Существенная разница в уровне экспрессии β- галактозидазы в E. coli и в K. oxytoca VN13 (в шестнадцать раз выше в E. coli чем в K. oxytoca VN13 ), а также неполная дерепрессия экспрессии pelX при добавлении субстрата, может свидетельствовать в пользу наличия у K. oxytoca VN13 дополнительного негативного регулятора экспрессии pelX. В пользу этого предположения свидетельствует также тот факт, что уровень экспрессии гена экзополигалактуроназы K. oxytoca VN13 в E. coli и K. oxytoca VN13 практически не отличается.

Ингибирование экспрессии пектиназных генов растительным экстрактом может свидетельствовать о том, что растение продуцирует определенные вещества, контролирующие пектолитическую активность эндофитной K. oxytoca VN13. Присутствие пектина в среде стимулирует бактерию его расщеплять и позволяет колонизировать растение, а растительные продукты контролируют рост уровня экспрессии различных генов пектолитической системы, не приводя к мацерации тканей и поддерживая определенную численность бактерий в ассоциации.    

Указывается на возможность существования механизма контроля численности бактерий- ассоциантов K. oxytoca VN13 во внутренних тканях корня растений, что проявляется в способности растения к синтезу определенных веществ, выступающих, прямо или косвенно, ингибиторами синтеза бактериальных пектатлиаз. Существование такого механизма могло бы пояснить почему, при высоком уровне синтеза пектиназ в условиях полной дерепрессии экспрессии соответствующих генов, эндофитная K. oxytoca VN13 не вызывает мягкой гнили растений.

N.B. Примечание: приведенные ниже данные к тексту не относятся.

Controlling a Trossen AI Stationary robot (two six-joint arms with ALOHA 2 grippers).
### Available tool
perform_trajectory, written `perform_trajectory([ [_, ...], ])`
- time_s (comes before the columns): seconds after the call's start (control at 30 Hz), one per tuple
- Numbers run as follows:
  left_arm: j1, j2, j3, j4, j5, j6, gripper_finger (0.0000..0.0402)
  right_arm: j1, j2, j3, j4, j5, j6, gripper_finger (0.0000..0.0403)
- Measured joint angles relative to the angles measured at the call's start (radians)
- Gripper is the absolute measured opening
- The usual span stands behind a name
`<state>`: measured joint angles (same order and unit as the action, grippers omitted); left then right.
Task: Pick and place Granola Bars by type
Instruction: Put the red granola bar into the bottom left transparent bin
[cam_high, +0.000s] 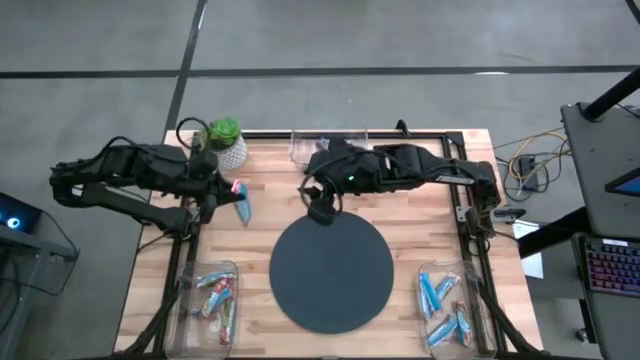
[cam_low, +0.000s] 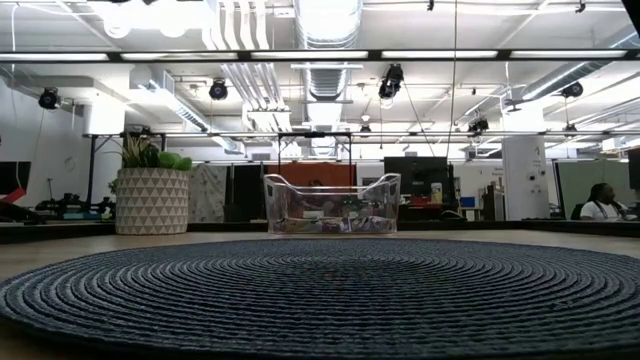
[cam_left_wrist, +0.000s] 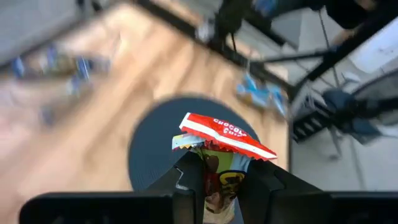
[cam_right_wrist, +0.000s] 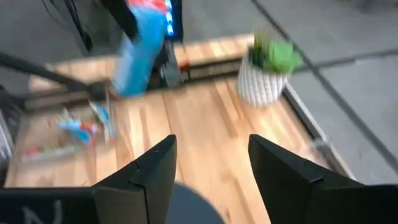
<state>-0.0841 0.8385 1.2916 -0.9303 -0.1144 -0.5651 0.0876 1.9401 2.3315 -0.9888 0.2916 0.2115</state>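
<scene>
High view first: the left end effector (cam_high: 238, 193) hangs over the counter (cam_high: 410, 190) near its far-left corner, clenched on a granola bar (cam_high: 243, 205) whose blue wrapper with a red end points down toward the dark round mat (cam_high: 331, 272). From the left wrist view the same bar (cam_left_wrist: 221, 149) sits pinched between the two fingers (cam_left_wrist: 186, 180), its red and white end sticking out past them. A potted plant (cam_high: 228, 143) stands right at the far edge just beside that arm, so room is tight there.

Over the far rim of the mat, the right end effector (cam_high: 322, 210) hangs with its fingers (cam_right_wrist: 155, 171) spread apart and nothing between them. Behind it a clear bin (cam_high: 330, 145) sits against the far edge.

More bars lie in two clear bins: mixed red and green ones (cam_high: 215, 295) at the near-left corner, blue ones (cam_high: 442, 305) at the near-right corner. Bare wood lies open on both sides of the mat.
</scene>
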Motion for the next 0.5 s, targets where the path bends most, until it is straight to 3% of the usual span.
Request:
perform_trajectory([
  [0.27,-0.054,0.003,0.032,-0.231,0.176,-0.252,0.0052,-0.004,0.006,-0.109,-0.059,0.000,0.072,0.0192],
  [0.5,-0.169,0.032,0.029,-0.364,0.249,-0.426,0.0052,-0.005,0.006,-0.233,-0.054,-0.001,0.132,0.0192],
])
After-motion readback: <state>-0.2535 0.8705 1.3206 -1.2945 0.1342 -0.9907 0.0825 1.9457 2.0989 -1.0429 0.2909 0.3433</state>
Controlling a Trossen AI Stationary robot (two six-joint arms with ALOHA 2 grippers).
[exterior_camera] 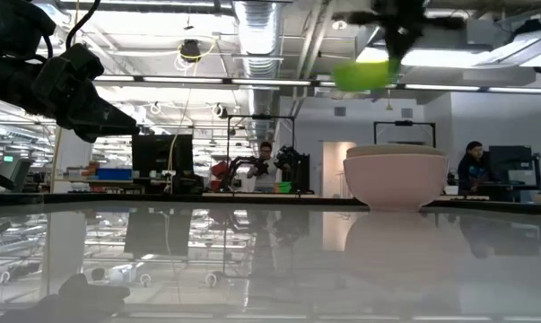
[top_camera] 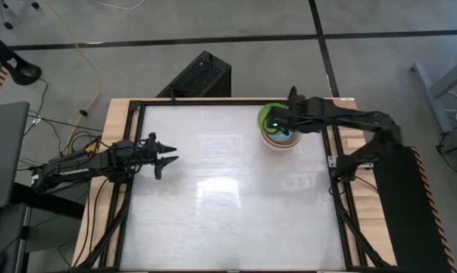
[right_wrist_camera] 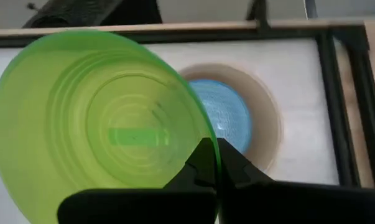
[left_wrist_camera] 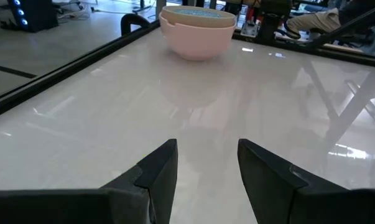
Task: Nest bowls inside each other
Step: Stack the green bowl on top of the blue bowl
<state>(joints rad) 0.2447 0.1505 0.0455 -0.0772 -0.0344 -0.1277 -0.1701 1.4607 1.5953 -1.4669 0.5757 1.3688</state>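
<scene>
A bright green bowl [right_wrist_camera: 94, 124] hangs in the air above the far right of the table, with my right gripper [right_wrist_camera: 213, 155] shut on it. Below it, a stack of nested bowls [exterior_camera: 396, 179] rests on its base on the table: a salmon-pink outer bowl [left_wrist_camera: 196, 37], a beige one inside it, and a blue bowl [right_wrist_camera: 227, 118] innermost. In the high view the green bowl [top_camera: 270, 117] overlaps the stack's far-left side. My left gripper [top_camera: 167, 155] stands open and still at the table's left, touching nothing. My right gripper pinches the green bowl's rim [right_wrist_camera: 206, 146], one finger inside the bowl and one outside. The fingers slant down from above. The bowl is lifted clear over the stack and tilted, its opening turned toward the wrist camera.
Black frame rails [top_camera: 334, 163] run along the table's edges close to the stack. A black box [top_camera: 198, 76] stands beyond the far edge. The white tabletop [top_camera: 228, 205] is bare through the middle and near side. People [exterior_camera: 472, 166] show in the room behind.
</scene>
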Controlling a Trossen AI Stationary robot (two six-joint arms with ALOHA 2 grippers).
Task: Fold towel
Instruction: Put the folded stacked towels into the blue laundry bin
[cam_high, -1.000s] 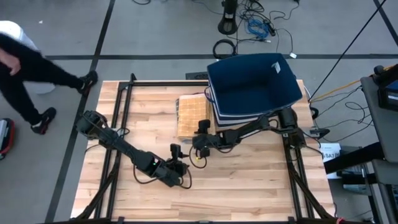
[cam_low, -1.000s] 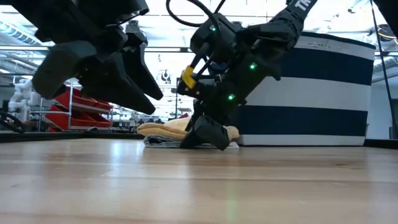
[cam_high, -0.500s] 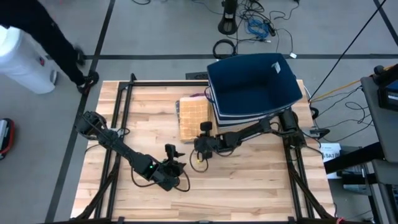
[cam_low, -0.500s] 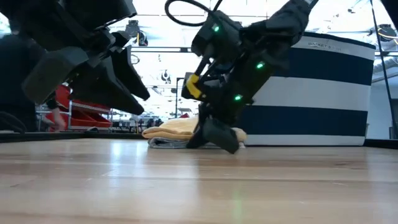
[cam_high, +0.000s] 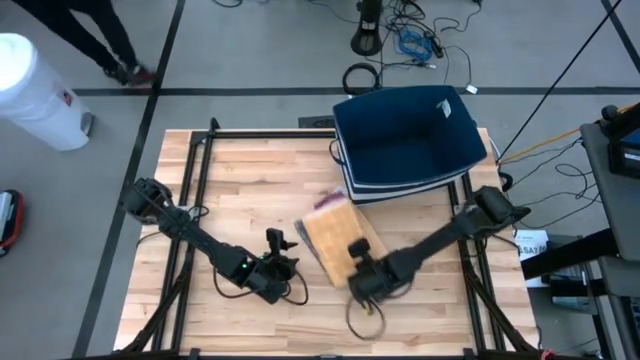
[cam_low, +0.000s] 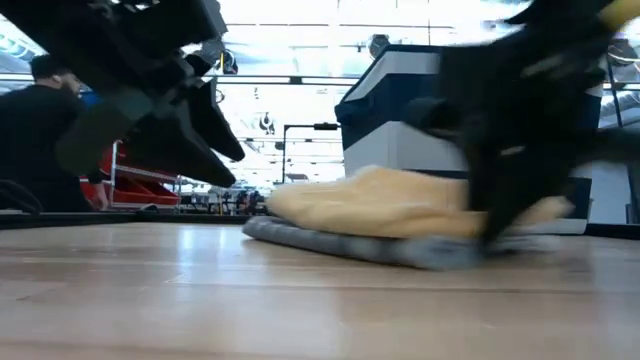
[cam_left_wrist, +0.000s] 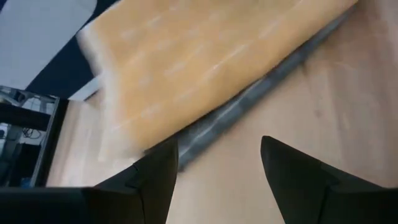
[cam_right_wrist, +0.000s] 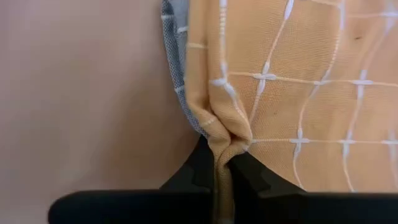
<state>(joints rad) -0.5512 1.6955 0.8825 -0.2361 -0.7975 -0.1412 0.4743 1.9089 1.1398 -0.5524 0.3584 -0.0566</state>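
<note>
The right hand (cam_right_wrist: 222, 163) has its fingers pinched together on the near edge of the yellow checked towel (cam_high: 338, 238), bunching the cloth into a small ridge between them. The towel lies near the middle of the wooden surface (cam_high: 240, 190), in front of the blue basket (cam_high: 405, 135), and sits on a grey layer that peeks out along one side; I can't quite tell whether that grey is its underside or a second cloth. The left hand (cam_high: 280, 262) waits beside it with its fingers spread apart, holding nothing.

What worries me is how little cloth that pinch has. If the arm pulls hard, the edge could slip free and the towel would flop back crooked. A pull that catches only the yellow layer might also drag it off the grey one, leaving the stack skewed.
</note>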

Ключевые слова: Klebsiella oxytoca, пектиназа, пектатлиаза, pelX.

Summаry

Lar O. V. Cloning and analysis of the structure and a character of expression of exo- pectate lyase gene of  endophytic bacteria Klebsiella oxytoca VN13.- Manuscript.

Тhesis for a candidate’s scientific degree of biological science by speciality 03.00.22- molecular genetic. - Institute of Molecular Biology and Genetics of National Academy of Science of Ukraine, Kyiv, 2003.

This manuscript presents results of investigation of the pectate lyase activity of endophytic bacteria Klebsiella oxytoca VN13, which is used for inoculant production.

The pelX gene of Klebsiella oxytoca VN13, coding for the pectate lyase activity, was cloned and sequenced. Coding and regulatory regions of pelX were analyzed. Two boxes for the KdgR repressor binding located in the promoter region were founded. Amino- terminal signal sequence for PelX was deduced, this indicate possible extracytoplasmatic location of PelX protein.

The mutant with the defect chromosomal copy of the pelX gene has been constructed and the presence of additional pectate lyase gene (-s) in the Klebsiella oxytoca VN13 genome was revealed. Fusion of the pelX promoter part and the coding part of the lacZ gene, coding for в – galactosidase activity, has been constructed. Constitutive character of the pelX expression and the absence of the pelX expression level  elevation, when the polygalacturonate and the plant extract are added, indicate the possible role of pelX as the pectinolysis activator.

The possibility of the control mechanism for pectolytic activity and the number of bacteria associated with the internal plants tissues are surmise. It is possible, that the plant is able to produce certain substances- bacteria pectinase production inhibitors.  

Key words: Klebsiella oxytoca, pectinase, pectate lyase, pelX.